Putting It Together: Reconsidering the Use of Portfolios in Design Education

Putting together the two main themes of this paper, ‘new developments in portfolio assessment’ and ‘trends in design education’, a number of issues emerge in relation to the question, ‘What should be the role of portfolios in the assessment of design education?’. The structures described earlier define some of the general characteristics of an improved use of portfolio-based assessment in design education. The appropriate use of portfolios in specific assessment roles within particular courses depends, however, on the vision adopted of design education.

Equity Issues: In many cases, equity issues for design education assessment arise from the new technologies and materials available to students. For example, some students can afford access to better equipment, such as computers, better tools or more expensive materials; some students will have better opportunities in industrial placements than others; and some students will receive better supervision than others in industrial placements. The assessment methods must judge individual student’s achievements not the size of their wallet. This is a potential weakness of assessment that is based solely on a final exhibition or the portfolio that includes only finished products. Where assessment includes evidence of research and design reasoning processes and final product assessment is generally more equitable.

Moderation: The inclusion of design education into the university system requires that academic standards of design education equate with other forms of university education. Design education must also conform to the same moderation requirements as other university courses. The specification of design education courses must, therefore, define the criteria by which decisions are made about the quality of evidence within a portfolio is judged - that is, the marking criteria.

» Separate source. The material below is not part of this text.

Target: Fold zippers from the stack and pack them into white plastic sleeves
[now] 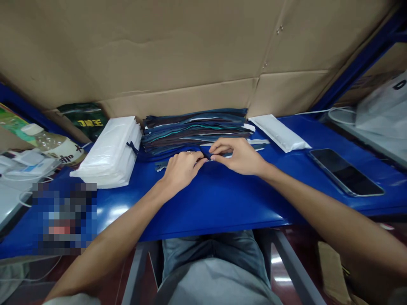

Portfolio assessment can be used for graded or ungraded assessment. If portfolios are graded, the course designer must decide and prescribe the criteria that will be used to determine relative merit. The four main options for superior grading are:

·        The quality of evidence that a student offers is greater

·        The quantity of evidence that the student offers is greater

·        The student offers evidence of having a more extensive range of skills

·        The student offers evidence of having a superior level of skill development in a specific range of skills

The four options are not similar. The first two options offer higher grading relating to the quality of the portfolio, rather than the quality of the skills for which the portfolio is the evidence. The second two options offer higher grading for students who show evidence of higher level of skill, or more extensive skills Cooper (1999) . Where a portfolio is graded, then it is necessary to establish the parameters of quality that are appropriate to each level of grading.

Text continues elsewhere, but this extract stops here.